So there are three important sections, two which are in every type of unit, and one which is specific to services. Looking at the two that are coming across everything, there's a unit section, which defines things like: what's the thing called, and what are its dependencies? So Consul isn't much use for that network, so we say that we're going to require the network to be online before we're going to start, and we want to insert ourselves in the dependency tree so that after the network's started, that's when we'll try and start Consul.
The install section, which normally appears at the end of these files, is the thing that actually places it into the dependency tree, and the way that's done is by hooking into another unit which is part of the boot process already. Traditionally the way that was done was through run levels. Systemd replaces those, so you can hook into multiuser.target, and that's basically the equivalent of saying, "This thing runs at run level 3," for people used to older init systems.

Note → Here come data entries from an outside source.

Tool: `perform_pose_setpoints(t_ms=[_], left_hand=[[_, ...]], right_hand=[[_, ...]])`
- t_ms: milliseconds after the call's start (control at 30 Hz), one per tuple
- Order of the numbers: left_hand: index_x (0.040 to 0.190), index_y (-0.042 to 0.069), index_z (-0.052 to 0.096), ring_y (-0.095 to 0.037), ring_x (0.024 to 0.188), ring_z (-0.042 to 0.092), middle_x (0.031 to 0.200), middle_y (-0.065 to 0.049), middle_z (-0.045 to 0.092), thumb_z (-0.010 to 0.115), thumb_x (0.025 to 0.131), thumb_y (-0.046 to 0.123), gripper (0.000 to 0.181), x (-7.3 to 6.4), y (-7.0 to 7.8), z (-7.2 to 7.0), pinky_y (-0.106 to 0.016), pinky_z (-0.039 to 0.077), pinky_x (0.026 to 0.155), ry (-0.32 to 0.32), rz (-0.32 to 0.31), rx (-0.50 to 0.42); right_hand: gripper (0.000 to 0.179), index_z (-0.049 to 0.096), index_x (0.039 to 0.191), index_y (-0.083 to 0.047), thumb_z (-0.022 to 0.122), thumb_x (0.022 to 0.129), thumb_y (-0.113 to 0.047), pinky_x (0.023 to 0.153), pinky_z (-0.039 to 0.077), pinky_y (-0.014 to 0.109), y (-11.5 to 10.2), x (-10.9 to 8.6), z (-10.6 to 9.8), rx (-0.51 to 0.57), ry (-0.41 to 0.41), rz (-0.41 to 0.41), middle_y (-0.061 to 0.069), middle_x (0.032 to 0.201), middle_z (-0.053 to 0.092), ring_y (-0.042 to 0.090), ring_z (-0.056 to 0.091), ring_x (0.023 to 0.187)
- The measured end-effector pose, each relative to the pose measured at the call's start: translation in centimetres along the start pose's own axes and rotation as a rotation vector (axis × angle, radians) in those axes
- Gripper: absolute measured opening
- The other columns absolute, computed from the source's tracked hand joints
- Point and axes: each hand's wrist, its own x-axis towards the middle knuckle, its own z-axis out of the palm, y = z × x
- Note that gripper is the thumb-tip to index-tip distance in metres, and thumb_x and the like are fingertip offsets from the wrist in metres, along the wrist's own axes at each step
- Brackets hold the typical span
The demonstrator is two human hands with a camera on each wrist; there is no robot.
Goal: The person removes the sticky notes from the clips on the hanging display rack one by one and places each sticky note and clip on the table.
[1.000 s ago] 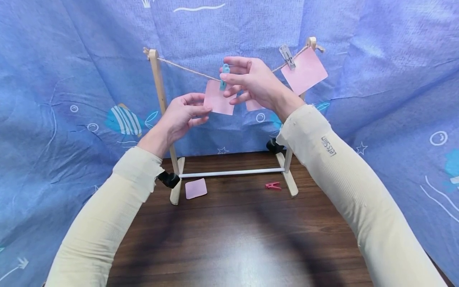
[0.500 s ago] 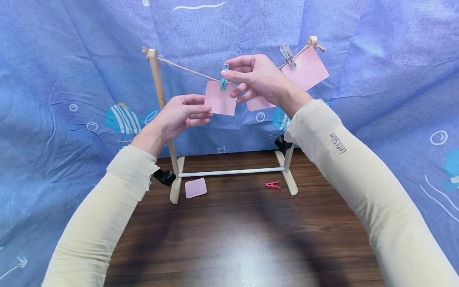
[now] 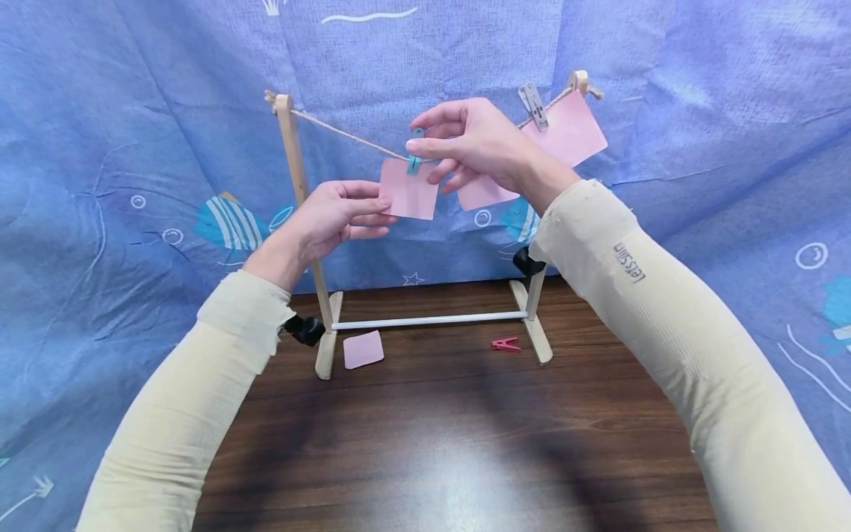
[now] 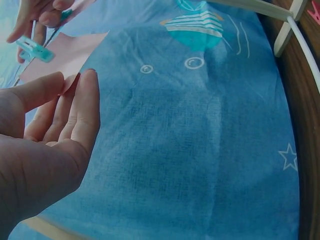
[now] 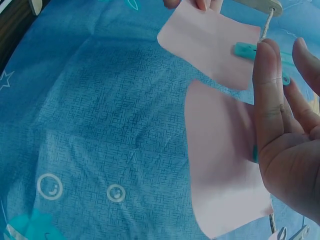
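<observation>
In the head view my left hand [image 3: 346, 210] pinches the lower left edge of a pink paper square [image 3: 407, 196] between thumb and fingers. A teal clothespin [image 3: 414, 164] sits over the top edge of that paper, at the twine [image 3: 352, 137]. My right hand [image 3: 482, 140] pinches the clothespin's upper end with thumb and forefinger, while its other fingers spread below. Behind the right hand hangs a second pink paper [image 5: 225, 165], partly covered; a bit of teal [image 5: 255, 153] shows at its edge in the right wrist view.
A grey clothespin [image 3: 533, 107] holds a third pink paper [image 3: 570, 131] on the twine's right. Wooden posts [image 3: 292, 148] carry the twine, joined low by a white rod [image 3: 428, 321]. On the table [image 3: 425, 428] lie a pink paper [image 3: 363, 349] and a red clothespin [image 3: 507, 344].
The right hand first stood with fingers spread at the clothespin, then its thumb and forefinger closed in. Lately the teal clothespin, the paper and the twine there have sunk slightly.
</observation>
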Motion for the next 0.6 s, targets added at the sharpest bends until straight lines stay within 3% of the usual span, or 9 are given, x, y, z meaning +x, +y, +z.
perform_pose_setpoints(t_ms=[233, 600], left_hand=[[0.128, -0.003, 0.063, -0.023, 0.088, 0.074, 0.101, -0.014, 0.075, 0.068, 0.096, 0.004, 0.033, -0.2, -0.1, -0.3, -0.035, 0.062, 0.080, 0.015, -0.004, -0.007], [0.110, 0.006, 0.074, -0.018, 0.081, 0.069, 0.094, -0.007, 0.073, 0.075, 0.093, 0.011, 0.018, -0.7, 0.0, -1.1, -0.028, 0.061, 0.073, 0.075, 0.018, 0.063]], right_hand=[[0.050, 0.061, 0.134, -0.009, 0.080, 0.090, -0.020, 0.068, 0.063, 0.041, 0.2, -0.1, 0.0, -0.021, -0.016, 0.017, 0.012, 0.122, 0.068, 0.026, 0.075, 0.079], [0.048, 0.065, 0.132, -0.007, 0.082, 0.088, -0.018, 0.067, 0.063, 0.041, -0.1, -0.3, -0.1, -0.025, -0.026, 0.024, 0.013, 0.114, 0.072, 0.023, 0.074, 0.073]])
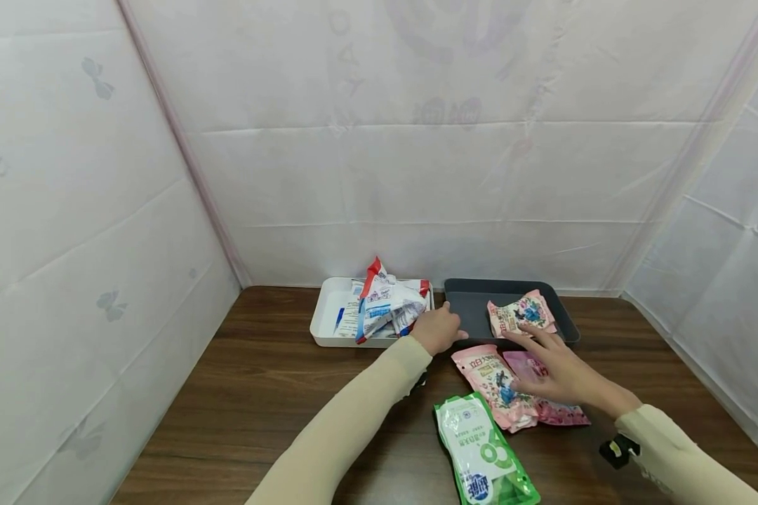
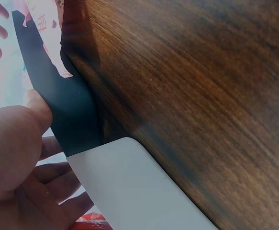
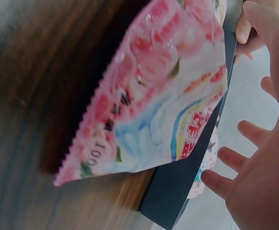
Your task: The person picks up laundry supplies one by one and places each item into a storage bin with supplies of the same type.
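Brown wood-grain tabletop is leaving room left of the cream fabric sleeve — pink floral plastic pouches are obstructing the front of the dark grey rectangular tray, bare left hand crowding its near-left corner.

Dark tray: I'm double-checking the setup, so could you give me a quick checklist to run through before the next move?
1. Room in the dark tray: ok; bare floor shows left of the inside pouch.
2. Right hand free: ok; fingers spread, nothing held.
3. Left hand clear of the tray: not ok; it is at the near left corner.
4. Left hand gripping the rim: cannot tell; its thumb is at the rim, its other fingers partly hidden.
5. All pouches in trays: not ok; the pink pouch, purple pouch and green pouch lie on the table.
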`<state>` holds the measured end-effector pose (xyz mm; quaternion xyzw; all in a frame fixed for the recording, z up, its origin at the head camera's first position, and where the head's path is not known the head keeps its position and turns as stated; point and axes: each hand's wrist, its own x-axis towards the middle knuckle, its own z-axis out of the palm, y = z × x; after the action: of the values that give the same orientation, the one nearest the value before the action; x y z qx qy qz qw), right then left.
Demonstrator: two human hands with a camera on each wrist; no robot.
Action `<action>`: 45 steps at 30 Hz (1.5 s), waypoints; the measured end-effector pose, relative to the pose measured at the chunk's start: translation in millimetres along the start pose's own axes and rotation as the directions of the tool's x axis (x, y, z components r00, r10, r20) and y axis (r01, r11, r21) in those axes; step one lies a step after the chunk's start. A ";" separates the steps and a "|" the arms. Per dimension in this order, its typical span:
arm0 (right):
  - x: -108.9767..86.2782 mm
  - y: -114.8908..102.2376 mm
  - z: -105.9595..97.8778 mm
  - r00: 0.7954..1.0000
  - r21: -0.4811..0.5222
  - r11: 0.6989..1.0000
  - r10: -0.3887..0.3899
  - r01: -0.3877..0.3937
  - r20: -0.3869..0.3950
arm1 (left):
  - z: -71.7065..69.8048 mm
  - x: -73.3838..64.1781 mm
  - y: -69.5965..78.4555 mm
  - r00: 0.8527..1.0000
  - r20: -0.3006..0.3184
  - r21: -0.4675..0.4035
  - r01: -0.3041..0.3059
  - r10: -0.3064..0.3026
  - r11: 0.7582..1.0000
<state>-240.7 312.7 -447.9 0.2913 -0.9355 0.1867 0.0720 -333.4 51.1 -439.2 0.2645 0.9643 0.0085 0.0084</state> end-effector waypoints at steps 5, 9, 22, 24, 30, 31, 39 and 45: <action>-4.3 -10.0 1.0 0.999 0.003 0.999 -0.038 0.038 -0.019 | -1.8 -1.2 -0.1 1.000 -0.001 0.003 0.001 -0.001 1.000; -8.3 -19.8 3.6 0.998 0.003 0.999 -0.050 0.050 -0.023 | -3.4 -2.6 0.2 1.000 -0.002 0.007 0.001 -0.001 1.000; -23.1 -45.9 16.5 0.995 -0.018 0.998 -0.068 0.067 -0.076 | -3.8 -3.8 0.6 1.000 -0.012 0.026 -0.006 0.007 1.000; -24.2 -51.4 18.5 0.992 -0.025 0.996 -0.082 0.080 -0.094 | -4.3 -4.4 0.4 1.000 -0.011 0.028 -0.008 0.009 1.000; -27.8 -66.7 25.1 0.992 -0.036 0.996 -0.088 0.085 -0.092 | -6.0 -5.7 0.0 1.000 -0.018 0.013 -0.007 0.008 1.000; -28.6 -68.6 26.3 0.992 -0.040 0.996 -0.086 0.083 -0.088 | -6.2 -6.0 0.1 1.000 -0.019 0.008 -0.007 0.007 1.000; -34.1 -81.6 36.7 0.996 -0.050 0.998 -0.046 0.042 -0.079 | -6.8 -7.7 0.4 1.000 -0.009 0.000 -0.012 0.012 1.000; -37.8 -90.5 41.8 0.998 -0.074 0.996 -0.045 0.042 -0.044 | -6.1 -6.4 0.9 1.000 -0.010 -0.002 -0.004 0.004 1.000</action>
<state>-159.0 247.1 -467.8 0.3046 -0.9332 0.1574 0.1078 -327.6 48.5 -433.0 0.2666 0.9637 0.0107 0.0040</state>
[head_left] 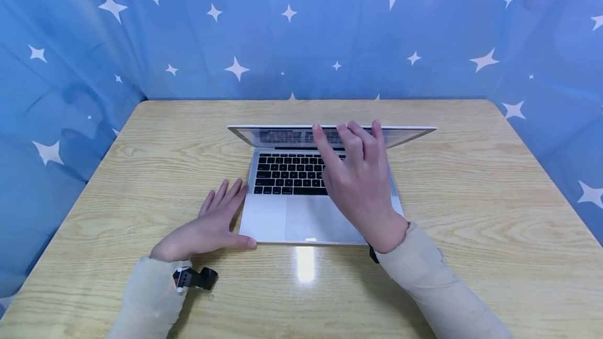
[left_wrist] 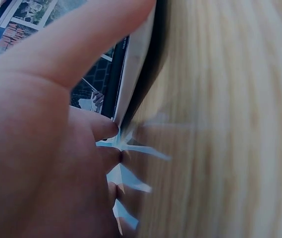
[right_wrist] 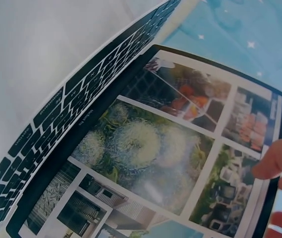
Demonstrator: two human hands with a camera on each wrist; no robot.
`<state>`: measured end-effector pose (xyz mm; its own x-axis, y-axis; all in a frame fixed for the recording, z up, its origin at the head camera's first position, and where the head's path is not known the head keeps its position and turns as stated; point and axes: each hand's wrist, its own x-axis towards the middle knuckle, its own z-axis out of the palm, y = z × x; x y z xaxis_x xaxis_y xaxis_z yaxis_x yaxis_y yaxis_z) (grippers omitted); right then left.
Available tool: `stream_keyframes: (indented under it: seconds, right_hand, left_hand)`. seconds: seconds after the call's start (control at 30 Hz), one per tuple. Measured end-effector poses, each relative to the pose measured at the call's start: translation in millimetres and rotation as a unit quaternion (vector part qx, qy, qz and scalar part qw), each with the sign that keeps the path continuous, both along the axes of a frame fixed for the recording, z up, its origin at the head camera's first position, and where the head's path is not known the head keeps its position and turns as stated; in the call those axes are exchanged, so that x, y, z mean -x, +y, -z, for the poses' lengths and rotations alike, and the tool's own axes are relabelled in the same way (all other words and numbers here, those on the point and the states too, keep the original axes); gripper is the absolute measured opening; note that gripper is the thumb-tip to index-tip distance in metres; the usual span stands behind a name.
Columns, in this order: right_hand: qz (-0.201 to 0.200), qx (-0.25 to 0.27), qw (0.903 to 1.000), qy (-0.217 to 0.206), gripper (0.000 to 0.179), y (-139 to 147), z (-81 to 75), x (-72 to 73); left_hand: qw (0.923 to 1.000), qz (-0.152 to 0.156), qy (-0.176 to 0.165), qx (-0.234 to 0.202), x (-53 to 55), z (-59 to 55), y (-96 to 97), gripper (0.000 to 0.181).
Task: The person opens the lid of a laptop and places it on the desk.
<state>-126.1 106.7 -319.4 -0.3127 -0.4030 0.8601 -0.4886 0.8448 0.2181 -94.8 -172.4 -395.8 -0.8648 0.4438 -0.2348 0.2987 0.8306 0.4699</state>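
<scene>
An open silver laptop (head_left: 264,216) lies on the table, its screen (right_wrist: 141,148) tilted up and lit with a collage of pictures. The right hand (head_left: 360,187) reaches over the keyboard (head_left: 287,174) and grips the screen's top edge, a digit against the display side and other fingers at the rim. Beside the laptop's left side rests the left hand (head_left: 207,232), its fingers spread and fairly straight. Its thumb touches the front left corner; the left wrist view shows the other fingers along the side edge. The right forearm hides part of the palm rest.
A wood-grain table (head_left: 471,198) extends on both sides of the laptop. Behind and beside it hangs a blue curtain (head_left: 311,30) with white stars. A dark wrist camera (head_left: 195,278) sits on the left sleeve.
</scene>
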Motion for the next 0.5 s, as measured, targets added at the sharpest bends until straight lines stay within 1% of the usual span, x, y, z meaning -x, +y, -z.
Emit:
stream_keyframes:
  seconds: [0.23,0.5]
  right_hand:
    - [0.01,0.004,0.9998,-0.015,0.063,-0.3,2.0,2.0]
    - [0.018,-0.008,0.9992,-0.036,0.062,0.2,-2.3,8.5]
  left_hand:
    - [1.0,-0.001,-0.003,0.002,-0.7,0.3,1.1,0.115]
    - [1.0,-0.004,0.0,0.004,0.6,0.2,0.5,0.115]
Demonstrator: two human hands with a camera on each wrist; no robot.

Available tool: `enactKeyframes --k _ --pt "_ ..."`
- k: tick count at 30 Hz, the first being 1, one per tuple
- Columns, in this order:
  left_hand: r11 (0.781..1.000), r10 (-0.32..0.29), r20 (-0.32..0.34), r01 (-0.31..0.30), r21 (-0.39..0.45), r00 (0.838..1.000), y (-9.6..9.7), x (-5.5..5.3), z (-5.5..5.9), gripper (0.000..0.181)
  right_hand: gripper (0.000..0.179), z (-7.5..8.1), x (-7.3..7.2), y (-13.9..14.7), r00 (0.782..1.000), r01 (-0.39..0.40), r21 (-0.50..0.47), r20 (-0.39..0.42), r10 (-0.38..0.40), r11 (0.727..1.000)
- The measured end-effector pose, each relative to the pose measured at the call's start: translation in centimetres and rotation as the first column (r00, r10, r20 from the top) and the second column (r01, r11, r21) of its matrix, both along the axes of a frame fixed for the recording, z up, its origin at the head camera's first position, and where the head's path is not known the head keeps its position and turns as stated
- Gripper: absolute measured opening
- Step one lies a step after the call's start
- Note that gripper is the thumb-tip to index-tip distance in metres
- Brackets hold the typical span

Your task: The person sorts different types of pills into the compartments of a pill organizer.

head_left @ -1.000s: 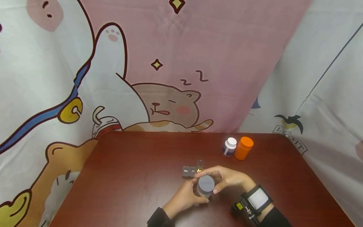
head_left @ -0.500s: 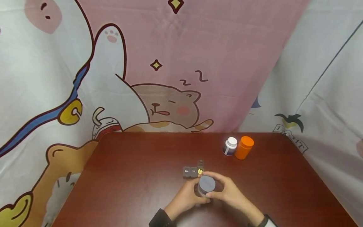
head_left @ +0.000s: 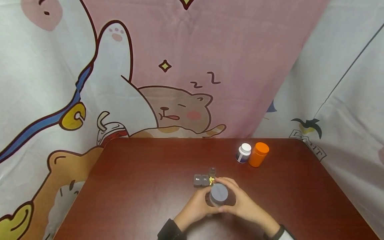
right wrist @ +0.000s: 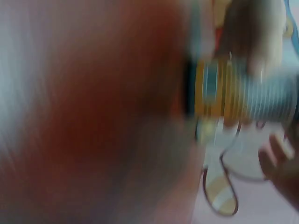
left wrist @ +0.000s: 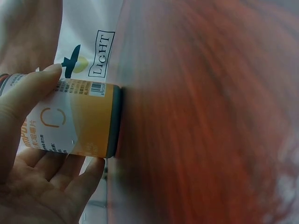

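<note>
A pill bottle [head_left: 219, 192] with a grey lid stands upright low at the table's front middle. Its white and orange label [left wrist: 88, 119] with a large C shows in the left wrist view. My left hand [head_left: 196, 203] grips the bottle's body from the left, thumb in front. On the other side my right hand [head_left: 241, 203] curls round the lid, its thumb tip meeting the left thumb in the head view. Just behind sits a small dark pill organizer [head_left: 201, 180]; one compartment has its flap up and shows yellow pills [head_left: 211, 180]. The right wrist view is blurred.
At the back right stand a white bottle [head_left: 243, 153] with a dark label and an orange bottle [head_left: 259, 154], side by side. The brown table [head_left: 135, 186] ends at a printed cartoon curtain [head_left: 180, 110] behind it.
My right hand has come closer round the bottle's lid, and its thumb has moved down to the left thumb. The left hand keeps its grip. The head view has shifted slightly.
</note>
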State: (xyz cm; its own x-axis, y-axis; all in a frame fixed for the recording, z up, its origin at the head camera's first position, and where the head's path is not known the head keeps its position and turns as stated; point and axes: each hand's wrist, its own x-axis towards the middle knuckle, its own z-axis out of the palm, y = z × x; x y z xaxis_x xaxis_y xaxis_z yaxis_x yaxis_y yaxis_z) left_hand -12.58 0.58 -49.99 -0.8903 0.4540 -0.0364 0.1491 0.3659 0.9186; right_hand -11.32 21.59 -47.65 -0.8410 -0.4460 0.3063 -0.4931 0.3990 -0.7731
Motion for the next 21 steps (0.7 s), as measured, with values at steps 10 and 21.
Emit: enactKeyframes --k 10,21 --pt "1.0 0.0 -0.032 0.0 -0.01 0.999 0.0 0.2 -0.1 0.069 0.065 0.4 -5.4 1.7 0.791 -0.485 -0.226 0.299 0.534 0.845" --pt "1.0 0.014 0.0 -0.014 0.009 1.0 0.0 0.2 -0.1 0.069 0.06 -1.0 -0.6 -0.2 0.963 -0.02 -0.204 0.258 0.074 0.979"
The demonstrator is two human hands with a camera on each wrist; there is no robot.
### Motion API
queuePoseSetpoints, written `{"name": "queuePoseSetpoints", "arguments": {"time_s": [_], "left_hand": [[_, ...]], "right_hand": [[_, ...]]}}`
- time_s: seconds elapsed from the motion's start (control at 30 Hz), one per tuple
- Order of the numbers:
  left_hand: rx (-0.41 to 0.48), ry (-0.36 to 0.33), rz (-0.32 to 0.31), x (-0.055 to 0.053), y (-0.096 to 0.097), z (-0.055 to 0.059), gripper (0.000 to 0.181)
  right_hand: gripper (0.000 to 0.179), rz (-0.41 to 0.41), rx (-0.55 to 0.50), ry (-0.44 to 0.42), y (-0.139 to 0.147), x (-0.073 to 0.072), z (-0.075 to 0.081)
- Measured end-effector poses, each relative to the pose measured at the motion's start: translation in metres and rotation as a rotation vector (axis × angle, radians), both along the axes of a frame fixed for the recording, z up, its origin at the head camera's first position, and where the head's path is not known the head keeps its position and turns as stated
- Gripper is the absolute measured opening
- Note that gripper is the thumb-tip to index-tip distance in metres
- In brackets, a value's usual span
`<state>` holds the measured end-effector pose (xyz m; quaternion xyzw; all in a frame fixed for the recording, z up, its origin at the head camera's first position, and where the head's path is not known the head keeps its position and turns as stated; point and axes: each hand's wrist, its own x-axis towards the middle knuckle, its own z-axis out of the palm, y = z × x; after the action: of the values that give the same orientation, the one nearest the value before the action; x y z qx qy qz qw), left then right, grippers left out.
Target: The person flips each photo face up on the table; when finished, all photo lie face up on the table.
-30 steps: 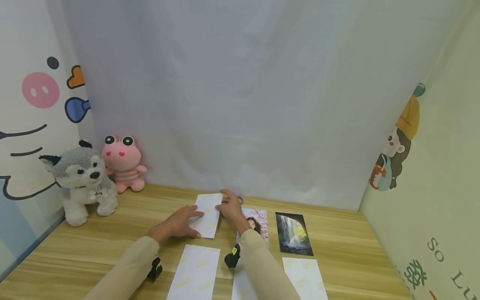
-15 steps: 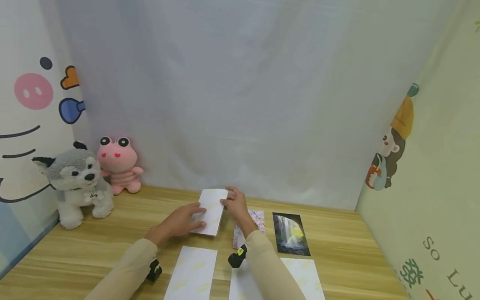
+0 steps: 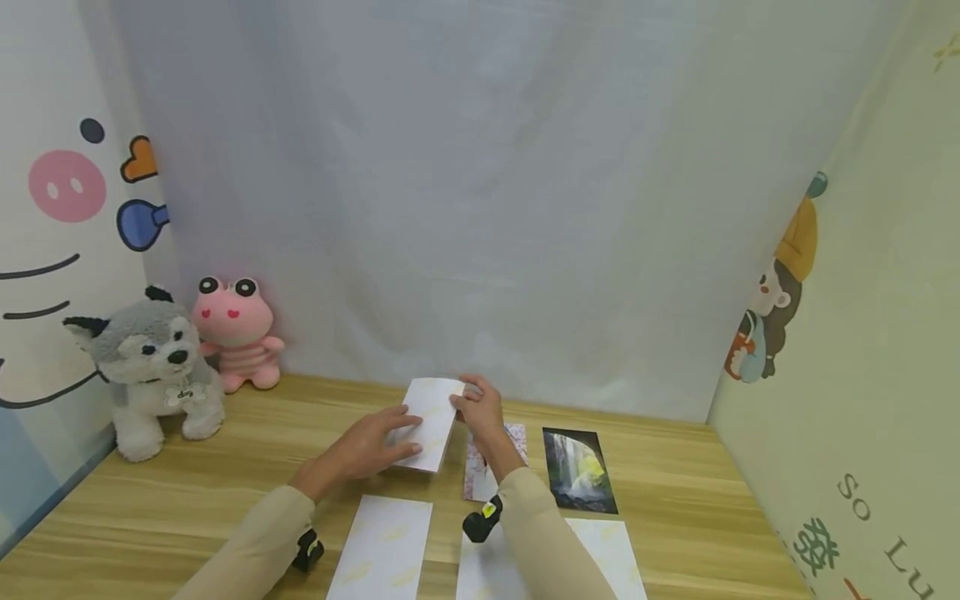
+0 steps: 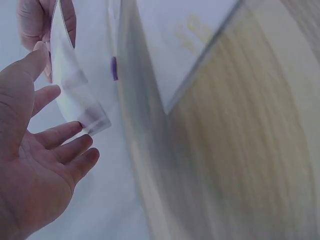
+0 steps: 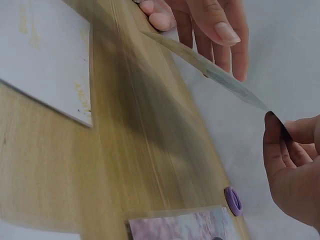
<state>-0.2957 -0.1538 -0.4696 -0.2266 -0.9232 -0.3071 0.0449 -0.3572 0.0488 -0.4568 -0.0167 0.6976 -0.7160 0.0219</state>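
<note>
A photo print [image 3: 431,423], its white back with faint yellow marks facing up, is raised off the table and slightly bowed. My right hand [image 3: 482,414] pinches its far right corner between thumb and fingers, as the right wrist view shows at the photo's dark end. My left hand [image 3: 367,444] lies along its left side, fingers spread and nearly straight; in the left wrist view the fingertips are right at the print's edge. Below it, another print [image 3: 384,546] lies white side up. A pink blossom photo [image 5: 180,227] lies picture side up under my right forearm.
A waterfall photo [image 3: 580,471] lies to the right, with white-backed prints [image 3: 606,550] in front. A purple ring [image 5: 233,201] sits at the table's back edge by the curtain. A husky plush [image 3: 161,367] and a pink plush [image 3: 238,333] occupy the back left of the wooden table [image 3: 697,500].
The photo print has risen and shifted slightly right, its far edge tipping up, with my right hand holding the corner. My left hand has followed beside it. The head view has turned slightly right.
</note>
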Motion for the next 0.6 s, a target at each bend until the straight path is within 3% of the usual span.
{"name": "queuePoseSetpoints", "arguments": {"time_s": [0.37,0.47,0.6], "left_hand": [[0.066,0.136,-0.041,0.01,0.011,0.006,0.078],[0.062,0.198,-0.032,0.011,0.016,0.005,0.086],[0.065,0.284,0.001,0.01,0.024,0.003,0.084]], "right_hand": [[0.048,-0.009,-0.249,-0.059,0.007,-0.001,0.006],[0.048,-0.013,-0.294,-0.068,0.008,0.0,0.008],[0.047,-0.018,-0.329,-0.081,0.007,0.003,0.011]]}}
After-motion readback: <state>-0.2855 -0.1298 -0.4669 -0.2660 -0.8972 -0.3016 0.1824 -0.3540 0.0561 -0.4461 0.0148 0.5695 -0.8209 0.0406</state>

In the middle of the file there's this section which is specific to the service, and we specify things like which binary are we going to run, so /usr/local/bin/consul with the parameters, and who are we going to run it as. If we try and reload the config, say we change our TLS certificates or something, then what command are we going to send the running binary? In this case, SIGHUP, and how do we stop it?
Then finally there's a restart policy that says, "Let's assume this thing exits and it's not supposed to, what are we going to do?" So in this case, we're going to just restart it, and that's the universal answer to these, I'm surprised it isn't the default actually.
There are a few different types of these services that you can run, they all behave in slightly different ways. The simple service type is the default, so you don't have to specify that, but that's for normal binaries that behave themselves properly, and they just run and they stay attached to the terminal that runs them. They just keep running until they stop.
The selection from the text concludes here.